**REQUIRED WORK:**
Your task is to transcribe the lines from the start of the data below through the line containing "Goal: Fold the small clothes", inclusive, exactly as they stand and without the pictures.
________________________________________
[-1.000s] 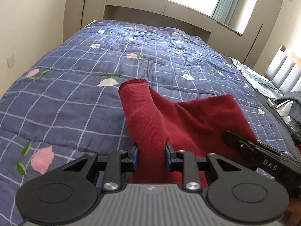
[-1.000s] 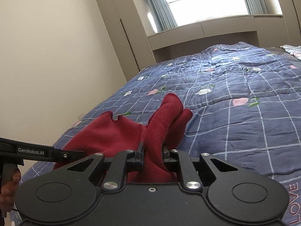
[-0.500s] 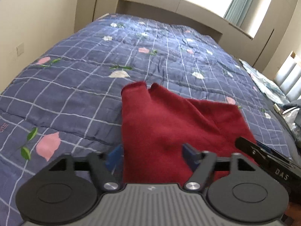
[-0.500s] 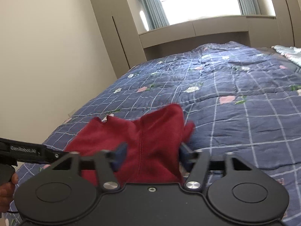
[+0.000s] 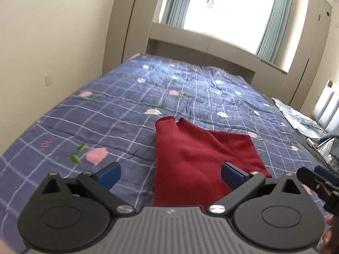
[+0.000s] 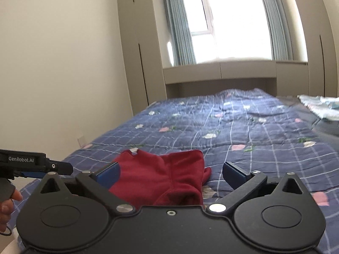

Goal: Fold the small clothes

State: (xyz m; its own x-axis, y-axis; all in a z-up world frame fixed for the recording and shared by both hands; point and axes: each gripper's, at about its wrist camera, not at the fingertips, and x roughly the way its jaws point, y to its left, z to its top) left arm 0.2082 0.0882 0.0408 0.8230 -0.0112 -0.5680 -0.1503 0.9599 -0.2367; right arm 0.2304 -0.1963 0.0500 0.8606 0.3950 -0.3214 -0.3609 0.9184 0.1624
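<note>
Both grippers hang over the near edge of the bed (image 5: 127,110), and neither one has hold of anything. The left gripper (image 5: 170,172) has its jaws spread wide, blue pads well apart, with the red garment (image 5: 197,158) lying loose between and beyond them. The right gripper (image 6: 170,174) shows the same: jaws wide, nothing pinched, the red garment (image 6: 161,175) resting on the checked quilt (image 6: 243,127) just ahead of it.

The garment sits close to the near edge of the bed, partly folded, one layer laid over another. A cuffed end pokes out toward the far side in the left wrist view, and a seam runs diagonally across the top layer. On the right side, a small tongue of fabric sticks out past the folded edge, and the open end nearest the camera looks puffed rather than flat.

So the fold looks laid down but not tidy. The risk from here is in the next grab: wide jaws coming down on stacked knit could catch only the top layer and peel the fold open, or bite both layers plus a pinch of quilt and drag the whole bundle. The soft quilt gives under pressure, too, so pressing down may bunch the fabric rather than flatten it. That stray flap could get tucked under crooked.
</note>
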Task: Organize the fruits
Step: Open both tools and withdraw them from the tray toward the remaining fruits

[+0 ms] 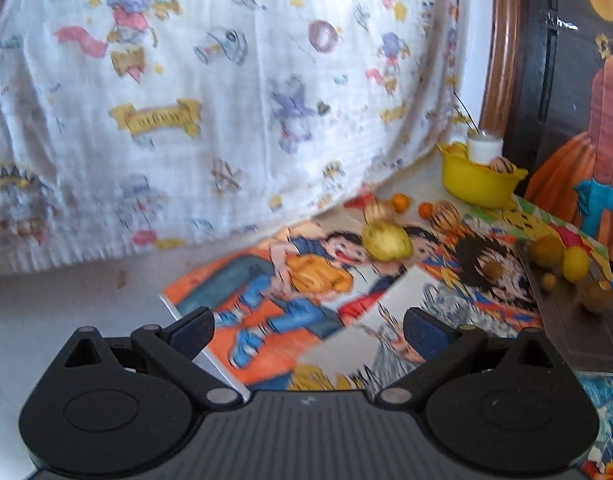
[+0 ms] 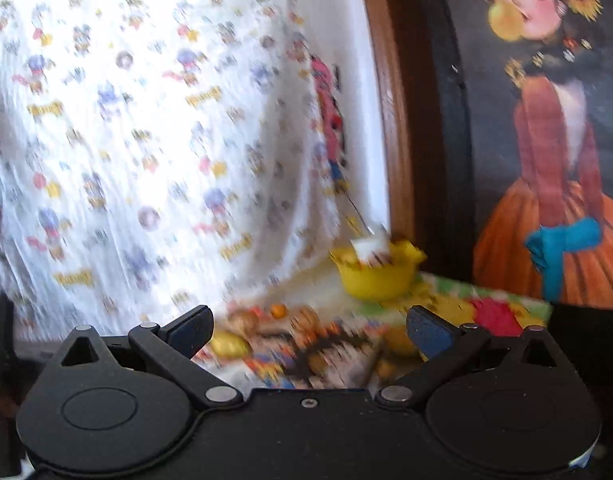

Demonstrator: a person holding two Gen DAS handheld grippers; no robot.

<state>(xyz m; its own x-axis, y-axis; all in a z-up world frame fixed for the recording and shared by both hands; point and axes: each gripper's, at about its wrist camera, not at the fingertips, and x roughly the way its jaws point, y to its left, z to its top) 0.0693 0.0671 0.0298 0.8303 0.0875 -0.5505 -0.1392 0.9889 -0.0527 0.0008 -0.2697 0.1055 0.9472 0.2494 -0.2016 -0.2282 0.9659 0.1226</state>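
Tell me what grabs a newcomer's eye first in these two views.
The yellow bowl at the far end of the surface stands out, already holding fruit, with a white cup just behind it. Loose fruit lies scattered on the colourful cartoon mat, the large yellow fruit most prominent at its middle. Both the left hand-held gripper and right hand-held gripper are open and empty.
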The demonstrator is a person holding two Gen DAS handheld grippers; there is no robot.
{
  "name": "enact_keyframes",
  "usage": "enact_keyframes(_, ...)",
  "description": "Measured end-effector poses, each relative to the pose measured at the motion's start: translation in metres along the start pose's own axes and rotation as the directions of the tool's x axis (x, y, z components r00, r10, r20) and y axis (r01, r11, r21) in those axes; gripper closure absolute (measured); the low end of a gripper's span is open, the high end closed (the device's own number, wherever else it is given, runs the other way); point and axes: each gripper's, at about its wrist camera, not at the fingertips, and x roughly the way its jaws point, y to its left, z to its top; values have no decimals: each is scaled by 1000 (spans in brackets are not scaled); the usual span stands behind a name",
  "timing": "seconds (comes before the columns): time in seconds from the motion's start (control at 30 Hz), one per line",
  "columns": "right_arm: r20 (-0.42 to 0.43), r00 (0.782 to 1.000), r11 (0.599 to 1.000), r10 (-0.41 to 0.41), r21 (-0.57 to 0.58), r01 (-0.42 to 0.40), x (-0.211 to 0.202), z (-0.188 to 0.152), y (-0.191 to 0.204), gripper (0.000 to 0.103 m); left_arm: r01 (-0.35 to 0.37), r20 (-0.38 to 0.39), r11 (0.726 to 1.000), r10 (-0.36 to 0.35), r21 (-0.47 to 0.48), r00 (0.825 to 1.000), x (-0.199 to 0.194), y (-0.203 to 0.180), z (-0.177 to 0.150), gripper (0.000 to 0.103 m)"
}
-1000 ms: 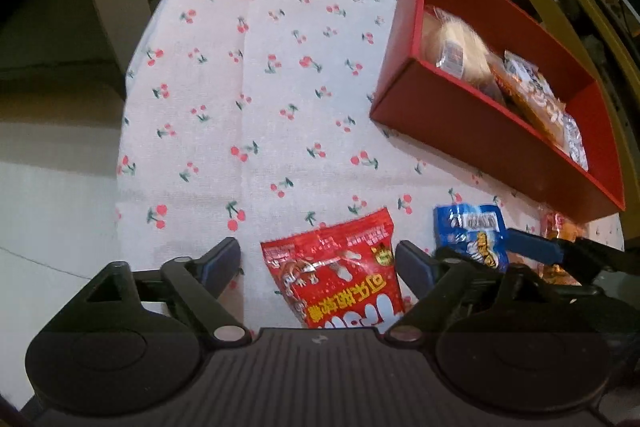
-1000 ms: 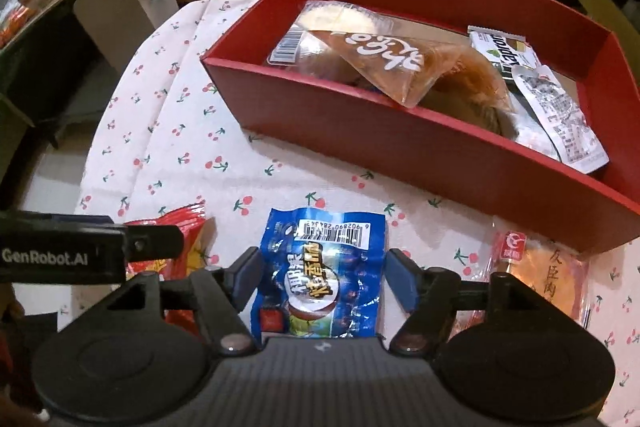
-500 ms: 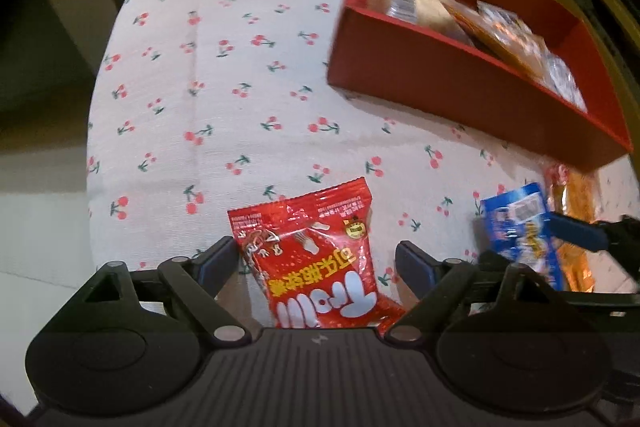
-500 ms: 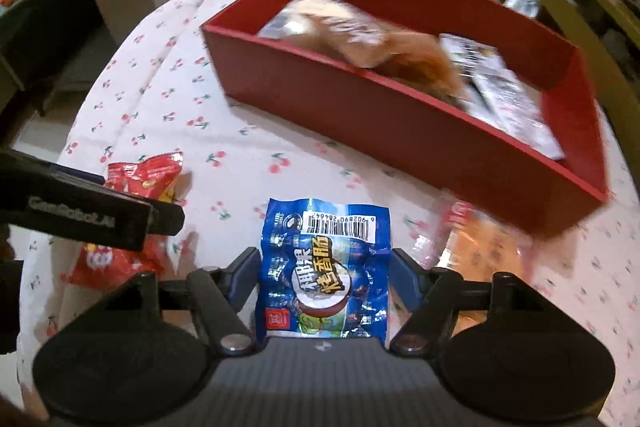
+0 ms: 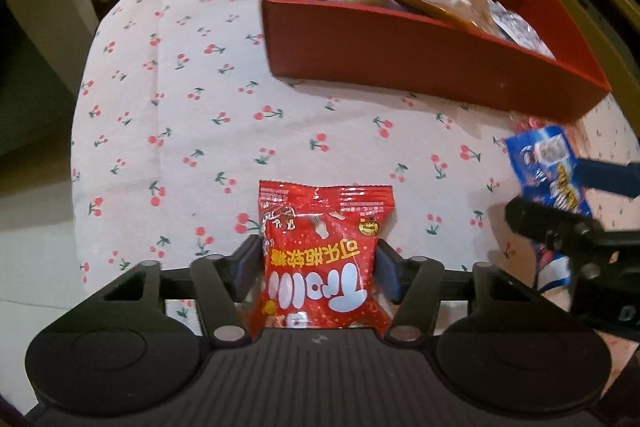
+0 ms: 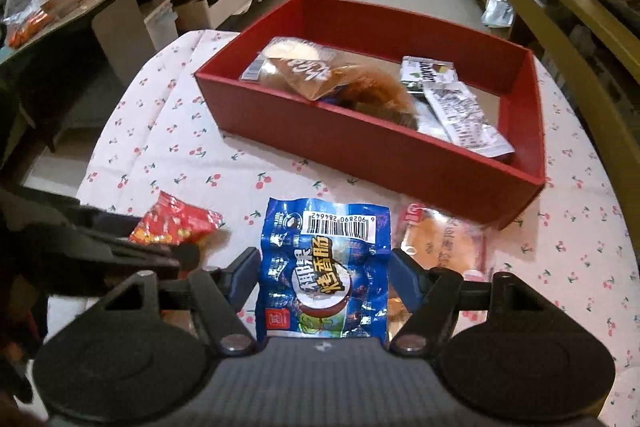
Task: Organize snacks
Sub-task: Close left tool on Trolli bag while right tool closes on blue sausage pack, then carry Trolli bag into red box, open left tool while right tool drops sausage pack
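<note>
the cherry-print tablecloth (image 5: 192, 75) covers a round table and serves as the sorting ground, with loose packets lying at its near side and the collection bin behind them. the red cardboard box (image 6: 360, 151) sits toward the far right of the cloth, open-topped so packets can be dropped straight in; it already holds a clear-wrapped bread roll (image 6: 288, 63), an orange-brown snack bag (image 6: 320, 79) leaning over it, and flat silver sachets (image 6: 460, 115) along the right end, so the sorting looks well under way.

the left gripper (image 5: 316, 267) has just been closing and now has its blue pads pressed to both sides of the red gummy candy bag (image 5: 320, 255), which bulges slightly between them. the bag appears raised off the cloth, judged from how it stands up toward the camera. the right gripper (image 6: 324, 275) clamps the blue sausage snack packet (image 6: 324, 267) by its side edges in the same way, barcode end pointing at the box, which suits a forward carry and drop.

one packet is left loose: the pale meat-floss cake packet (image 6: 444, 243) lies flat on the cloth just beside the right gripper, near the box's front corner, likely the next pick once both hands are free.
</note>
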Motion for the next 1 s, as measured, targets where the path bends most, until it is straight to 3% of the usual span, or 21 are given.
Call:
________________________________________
**OUTPUT OF THE TASK:**
[-1.000s] 
[-1.000s] 
[-0.500s] 
[-0.500s] 
[+0.000s] 
[+0.000s] 

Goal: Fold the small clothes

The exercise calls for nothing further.